João believes that to encourage young people to pursue a career in chemistry, “it is important to have projects that show students the field of chemistry and its potential to help society. The Olympics are extremely important in inspiring young people to study chemistry, as they stimulate curiosity and encourage students to delve deeper into the subject matter.”
Meet the mentors
The two mentors will be Prof. Lucas Carvalho Veloso Rodrigues, a Professor at the University of São Paulo, who will lead the delegation, and Prof. Nilce Pompeu, a Professor at the Federal University of Ceará.
While the students continue their preparations in their schools, the mentors thoroughly study the preparation to be ready for the problem discussion and arbitration stages. In addition, another key role is to talk to each student and help them stay centered and calm for the exams.
Like the students, the mentors also see an opportunity to inspire other students to enter the field: “I believe the first point is to demystify the relationship between chemistry and toxic or harmful substances. We must show how chemistry permeates everything around us (including ourselves). Incentives to show the benefits of chemistry in technology, in the positive social impacts are fundamental”, professor Lucas Carvalho.
Prof. Lucas Rodrigues
Lucas RodriguesMentor and head of delegation
Professor Lucas participated in Olympiads while still in school and feels inspired to provide continuity to new young people: “As a professor and researcher at a public university, I feel honored of the opportunity to follow future talents of Brazil for science and education, which are the core of my work.”
Lucas has a mission to demystify the relationship between chemistry and toxic or harmful substances. For him, chemistry is a core science that explains and changes the world and has the power to create conscious citizens with their impact on the world and the environment. Therefore, he believes in incentives to show the benefits of chemistry in technology, the positive social effects, and how chemistry permeates everything around, including humans.
“It is an honor to represent Brazil in a scientific, academic event, especially after a few years of cuts in science and education. I hope it will be a defining moment for the resumption!”
Nilce PompeuMentor of delegation
With a post-doctorate in the UK, she started her career as a professor at the Federal University of Piauí, coordinating the first Chemistry Olympiad of the state in 1995. After many experiences and studies, she coordinates different projects and the National Chemistry Olympiad Program.
For Professor Nilce, one of the ways to inspire young people is to show the potential contribution of Chemistry to life, the environment, sustainable development, the cure and treatment of diseases, and how it can contribute to the planet’s health.

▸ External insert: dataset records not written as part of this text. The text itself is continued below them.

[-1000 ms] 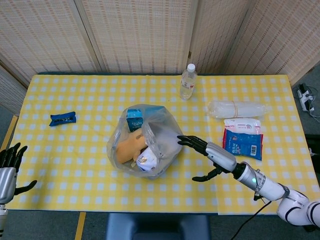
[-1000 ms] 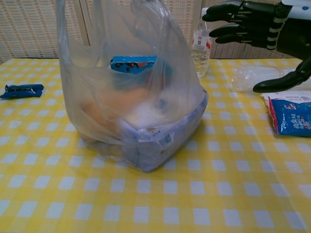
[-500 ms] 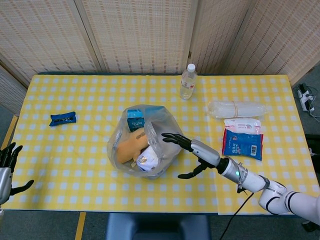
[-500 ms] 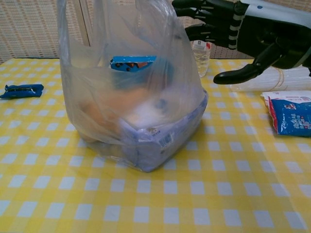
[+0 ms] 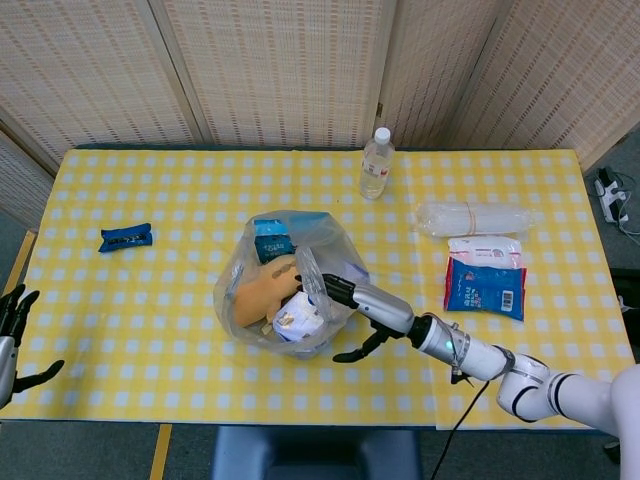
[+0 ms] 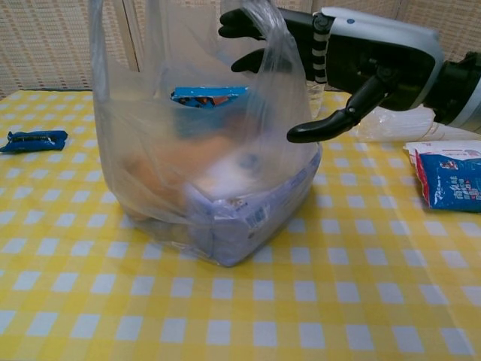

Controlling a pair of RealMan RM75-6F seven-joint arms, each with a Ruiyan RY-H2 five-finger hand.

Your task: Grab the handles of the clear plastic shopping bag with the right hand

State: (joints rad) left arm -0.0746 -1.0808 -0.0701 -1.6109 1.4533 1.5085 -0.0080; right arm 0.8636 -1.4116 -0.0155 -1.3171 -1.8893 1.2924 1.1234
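Observation:
The clear plastic shopping bag (image 5: 283, 292) stands mid-table, holding a blue carton, a tan item and a white pack. In the chest view the bag (image 6: 203, 158) rises with its handles up, and one handle (image 6: 264, 34) drapes over my right hand's fingertips (image 6: 239, 24). My right hand (image 5: 366, 305) reaches in from the right at the bag's upper edge, fingers stretched out and thumb hanging apart below, holding nothing. That right hand (image 6: 361, 60) fills the upper right of the chest view. My left hand (image 5: 12, 335) stays off the table's lower left corner, fingers spread.
A water bottle (image 5: 376, 163) stands at the back. A blue packet (image 5: 126, 237) lies far left. Right of the bag lie a clear plastic roll (image 5: 470, 217), a white pack (image 5: 484, 248) and a blue and red pouch (image 5: 485, 287). Woven screens close the back.
My right hand has moved left from open table to the bag, its fingers now under the handle. My left hand has sunk lower at the frame's edge.

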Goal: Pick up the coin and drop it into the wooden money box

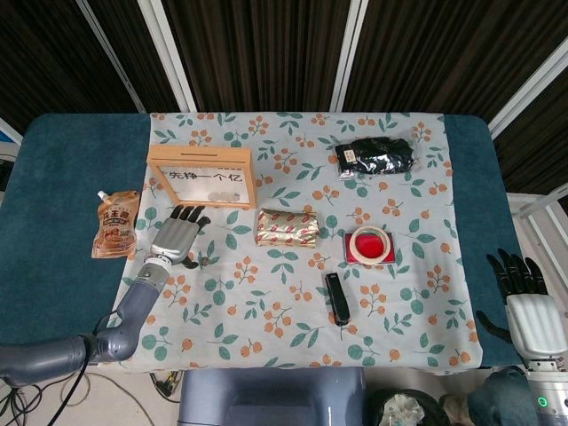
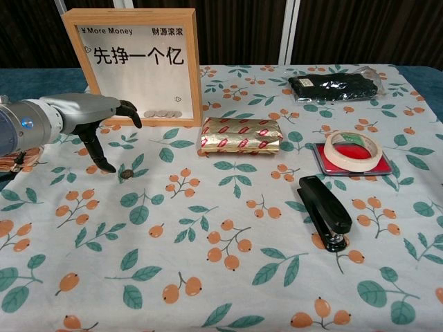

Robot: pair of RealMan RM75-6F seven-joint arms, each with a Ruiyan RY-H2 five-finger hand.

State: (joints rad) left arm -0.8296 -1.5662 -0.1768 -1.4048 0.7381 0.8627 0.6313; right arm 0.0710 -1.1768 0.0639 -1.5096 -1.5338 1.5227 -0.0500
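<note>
Fingers spread and holding nothing, the robot's grey left hand [image 2: 90, 117] hovers over the floral tablecloth [image 2: 208, 277], its thumb pointing down just beside the small dark coin [image 2: 125, 174], which lies flat on the cloth. Just behind the hand stands the upright wooden money box [image 2: 131, 66], its clear front printed "¥More Money" and large Chinese characters, with several coins resting inside along the bottom. An orange snack pouch [image 1: 115, 223] lies to its left on the blue table. The right hand [image 1: 524, 302] waits at the table's far right corner, fingers extended and empty, well apart from everything.
</note>
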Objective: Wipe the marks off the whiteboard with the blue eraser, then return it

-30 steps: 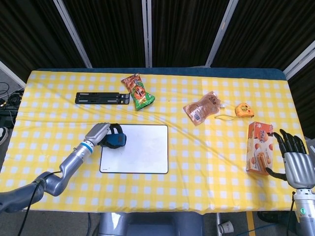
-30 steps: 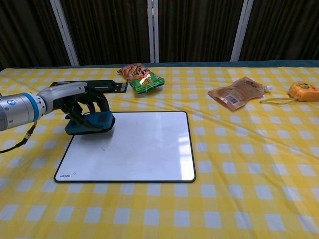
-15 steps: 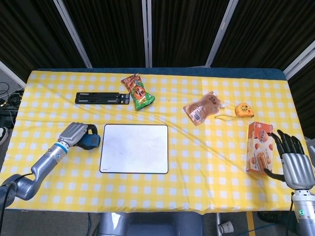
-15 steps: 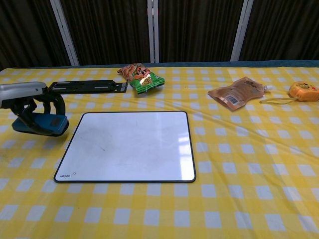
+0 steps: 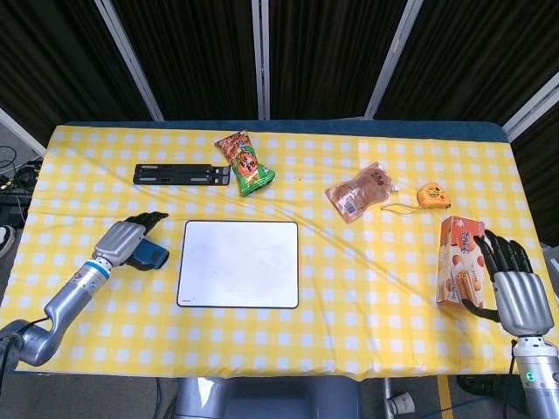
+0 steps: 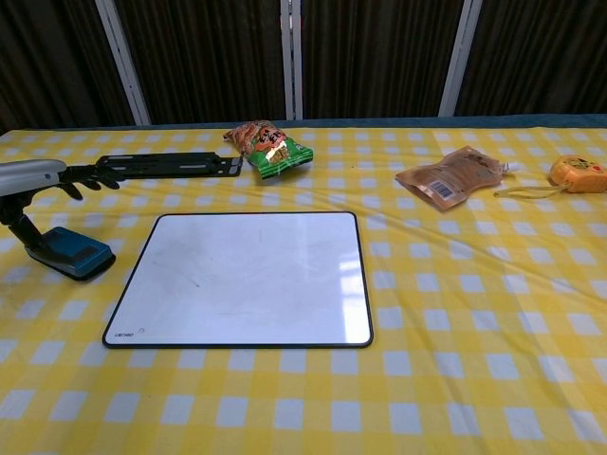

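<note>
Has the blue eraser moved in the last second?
Yes. The eraser went left, off the whiteboard, and now lies on the tablecloth beside the board's left edge, under the left hand.

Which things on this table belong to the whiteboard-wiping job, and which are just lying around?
Part of the job:
blue eraser, on the cloth left of the board
whiteboard
left hand, over the eraser

Just lying about:
black bracket
green snack bag
brown pouch
orange tape measure
orange box, beside the right hand
</note>
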You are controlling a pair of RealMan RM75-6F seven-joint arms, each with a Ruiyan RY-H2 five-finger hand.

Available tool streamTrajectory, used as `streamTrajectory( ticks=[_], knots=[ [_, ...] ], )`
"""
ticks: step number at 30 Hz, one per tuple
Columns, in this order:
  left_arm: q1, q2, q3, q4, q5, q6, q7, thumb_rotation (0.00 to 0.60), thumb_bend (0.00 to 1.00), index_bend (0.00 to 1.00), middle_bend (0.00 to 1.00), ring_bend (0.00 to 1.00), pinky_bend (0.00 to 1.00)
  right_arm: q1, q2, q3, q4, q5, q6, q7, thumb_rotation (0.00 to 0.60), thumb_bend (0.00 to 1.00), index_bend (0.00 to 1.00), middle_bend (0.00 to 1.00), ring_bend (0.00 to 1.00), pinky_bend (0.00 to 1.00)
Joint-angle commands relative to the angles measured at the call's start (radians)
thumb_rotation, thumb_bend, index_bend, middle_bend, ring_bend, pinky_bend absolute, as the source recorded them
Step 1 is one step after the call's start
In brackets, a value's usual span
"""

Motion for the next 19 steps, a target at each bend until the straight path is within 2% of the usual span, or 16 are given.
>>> streamTrajectory(
  ticks=[1,6,11,14,19],
  knots=[
    [0.034,0.071,-0.031,-0.103,-0.044,0.060,0.081,0.600,0.00,0.00,0.00,0.00,0.00,-0.002,0.004,-0.001,-0.003,-0.005,0.004,0.009,0.600,0.00,0.00,0.00,0.00,0.00],
    [0.143,0.191,-0.087,-0.337,-0.165,0.249,0.300,0.600,0.00,0.00,0.00,0.00,0.00,-0.005,0.016,-0.003,-0.010,-0.024,0.016,0.033,0.600,0.00,0.00,0.00,0.00,0.00],
    [0.253,0.281,-0.082,-0.542,-0.230,0.413,0.475,0.600,0.00,0.00,0.00,0.00,0.00,-0.011,0.020,-0.009,-0.005,-0.039,0.026,0.055,0.600,0.00,0.00,0.00,0.00,0.00],
    [0.302,0.306,-0.071,-0.615,-0.248,0.473,0.517,0.600,0.00,0.00,0.00,0.00,0.00,-0.012,0.022,-0.010,-0.003,-0.044,0.027,0.065,0.600,0.00,0.00,0.00,0.00,0.00],
    [0.364,0.322,-0.054,-0.671,-0.241,0.542,0.526,0.600,0.00,0.00,0.00,0.00,0.00,-0.015,0.024,-0.013,0.000,-0.052,0.032,0.074,0.600,0.00,0.00,0.00,0.00,0.00]
  ],
)
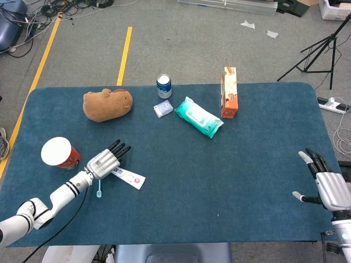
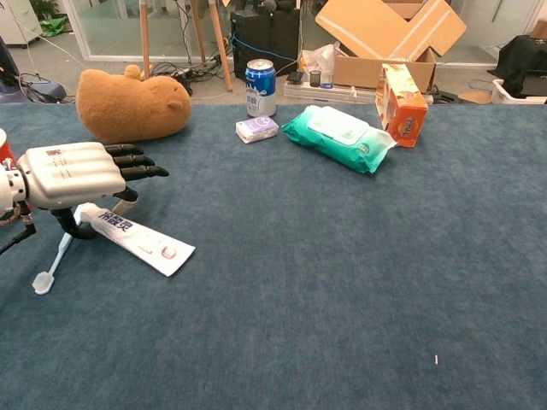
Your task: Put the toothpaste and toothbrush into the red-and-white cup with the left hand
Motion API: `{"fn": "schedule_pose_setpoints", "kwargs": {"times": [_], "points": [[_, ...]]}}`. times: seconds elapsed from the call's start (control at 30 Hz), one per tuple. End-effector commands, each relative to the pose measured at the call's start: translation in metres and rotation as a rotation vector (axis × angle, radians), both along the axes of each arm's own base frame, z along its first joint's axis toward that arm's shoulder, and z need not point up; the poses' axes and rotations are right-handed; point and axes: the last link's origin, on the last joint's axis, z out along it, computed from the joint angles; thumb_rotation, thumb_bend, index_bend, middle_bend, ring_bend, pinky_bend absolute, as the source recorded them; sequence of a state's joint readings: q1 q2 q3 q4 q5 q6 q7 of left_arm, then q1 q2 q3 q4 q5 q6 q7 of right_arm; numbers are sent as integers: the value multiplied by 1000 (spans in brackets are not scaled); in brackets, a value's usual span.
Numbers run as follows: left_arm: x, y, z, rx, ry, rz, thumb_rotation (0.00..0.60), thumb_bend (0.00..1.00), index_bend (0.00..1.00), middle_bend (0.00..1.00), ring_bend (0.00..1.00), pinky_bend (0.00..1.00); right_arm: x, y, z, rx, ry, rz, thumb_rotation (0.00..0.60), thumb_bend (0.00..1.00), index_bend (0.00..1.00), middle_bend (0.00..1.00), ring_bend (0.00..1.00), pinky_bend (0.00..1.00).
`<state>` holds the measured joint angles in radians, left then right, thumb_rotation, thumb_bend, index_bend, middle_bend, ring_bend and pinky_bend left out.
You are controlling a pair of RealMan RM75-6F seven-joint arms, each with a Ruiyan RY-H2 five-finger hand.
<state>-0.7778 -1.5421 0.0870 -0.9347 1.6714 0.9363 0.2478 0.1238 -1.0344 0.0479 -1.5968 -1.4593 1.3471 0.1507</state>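
The white toothpaste tube point(image 1: 129, 176) point(image 2: 141, 241) lies flat on the blue table, its cap end under my left hand point(image 1: 104, 161) point(image 2: 73, 175). That hand hovers low with its fingers stretched out and the thumb pointing down beside the cap; it grips nothing. A pale blue toothbrush point(image 1: 99, 189) point(image 2: 53, 260) lies just left of the tube, partly hidden under the hand. The red-and-white cup point(image 1: 57, 153) stands upright left of the hand; only its edge point(image 2: 3, 147) shows in the chest view. My right hand point(image 1: 326, 183) rests spread at the table's right edge.
A brown plush toy point(image 1: 108, 104) sits behind the left hand. Further back are a blue can point(image 1: 164, 85), a small tissue pack point(image 1: 163, 108), a green wipes pack point(image 1: 198, 116) and an orange carton point(image 1: 229, 93). The table's near edge point(image 1: 181, 242) runs along the front.
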Motion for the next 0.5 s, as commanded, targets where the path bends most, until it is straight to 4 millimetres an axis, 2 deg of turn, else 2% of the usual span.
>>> {"fn": "schedule_pose_setpoints", "kwargs": {"times": [0.03, 0.5], "points": [[-1, -1, 3, 18, 12, 73, 600, 0, 507, 0, 0, 0, 0, 0, 0, 0, 1, 0, 600, 0, 0, 0, 0, 354], [9, -8, 5, 36, -2, 355, 600, 0, 532, 0, 0, 0, 0, 0, -1, 3, 1, -1, 600, 0, 0, 0, 0, 354]]}}
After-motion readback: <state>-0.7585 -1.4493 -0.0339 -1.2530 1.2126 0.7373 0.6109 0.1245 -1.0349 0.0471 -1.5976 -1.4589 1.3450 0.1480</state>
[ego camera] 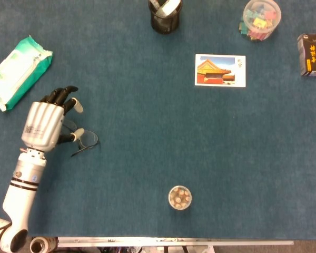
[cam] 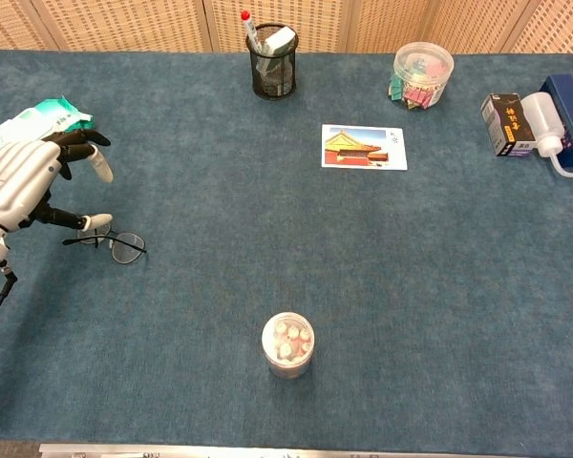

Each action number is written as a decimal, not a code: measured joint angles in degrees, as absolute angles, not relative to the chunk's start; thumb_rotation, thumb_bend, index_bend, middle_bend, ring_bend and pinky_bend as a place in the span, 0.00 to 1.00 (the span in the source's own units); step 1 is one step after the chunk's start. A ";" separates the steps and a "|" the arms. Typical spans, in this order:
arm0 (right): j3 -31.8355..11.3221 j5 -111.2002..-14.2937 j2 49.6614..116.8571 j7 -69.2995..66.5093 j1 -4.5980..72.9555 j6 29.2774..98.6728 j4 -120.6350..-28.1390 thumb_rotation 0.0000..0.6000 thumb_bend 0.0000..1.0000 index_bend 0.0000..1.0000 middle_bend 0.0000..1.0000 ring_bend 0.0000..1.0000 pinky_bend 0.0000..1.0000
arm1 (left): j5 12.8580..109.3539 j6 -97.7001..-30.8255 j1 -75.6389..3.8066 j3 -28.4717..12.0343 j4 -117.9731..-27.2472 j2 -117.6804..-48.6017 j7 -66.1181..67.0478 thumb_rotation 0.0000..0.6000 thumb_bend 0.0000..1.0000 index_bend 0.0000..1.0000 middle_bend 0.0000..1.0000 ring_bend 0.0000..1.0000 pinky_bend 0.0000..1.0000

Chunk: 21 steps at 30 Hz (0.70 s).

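Head view: left hand (ego camera: 43, 124) over the glasses (ego camera: 83, 139), near left edge of surface (ego camera: 147, 132).
Left hand state: fingers spread wide, thumb tip at the glasses frame; contact or grip cannot be told, no clear hold visible.
Chest view: same left hand (cam: 19, 183) above the glasses (cam: 115, 245), one lens showing past the thumb, a temple arm sticking out.
Right hand: out of both views.
Wipes pack (ego camera: 18, 71): far left corner area, just beyond the hand, apart from it.
Pen holder (ego camera: 164, 14): far edge, middle, black mesh.
Postcard (ego camera: 220, 70): flat, right of centre toward far edge.
Clip tub (ego camera: 260, 18): far edge, right of the pen holder.
Black box (ego camera: 310, 54): right edge.
Small jar (ego camera: 179, 197): near edge, centre, upright.
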<state>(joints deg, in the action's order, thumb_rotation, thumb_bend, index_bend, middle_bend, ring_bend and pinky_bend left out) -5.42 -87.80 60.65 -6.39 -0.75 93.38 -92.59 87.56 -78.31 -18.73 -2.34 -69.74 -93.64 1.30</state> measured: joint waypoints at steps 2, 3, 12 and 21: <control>-5.44 -87.81 60.62 -6.49 -0.79 93.45 -92.58 1.00 0.00 0.66 0.48 0.40 0.69 | 87.65 -77.98 -18.75 -2.01 -69.22 -93.99 1.48 1.00 0.00 0.47 0.24 0.25 0.44; -5.44 -87.82 60.61 -6.52 -0.80 93.46 -92.59 1.00 0.00 0.66 0.48 0.40 0.69 | 87.72 -77.78 -18.76 -1.82 -68.89 -94.20 1.65 1.00 0.00 0.47 0.24 0.25 0.44; -5.43 -87.96 60.58 -6.55 -0.89 93.62 -92.63 1.00 0.00 0.66 0.48 0.40 0.69 | 87.76 -76.19 -19.11 -1.16 -66.41 -95.59 2.68 1.00 0.00 0.47 0.24 0.25 0.44; -5.46 -87.90 60.56 -6.56 -0.90 93.59 -92.62 1.00 0.00 0.66 0.48 0.40 0.69 | 87.37 -74.80 -19.44 -0.93 -64.31 -96.89 2.76 1.00 0.00 0.47 0.24 0.25 0.44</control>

“Participating in an International Olympics like the IChO representing Brazil is an honor. It is a feeling of pride for our country, not forgetting the responsibility.
The participation of a student in a scientific Olympiad contributes to awakening scientific curiosity and deepening the studies, and also allows the appreciation of the student, formation of interpersonal ties, and opening of new horizons, among other aspects that can result in better-prepared professionals, since elementary school, with awareness and responsibility of their contribution to a more sustainable planet.”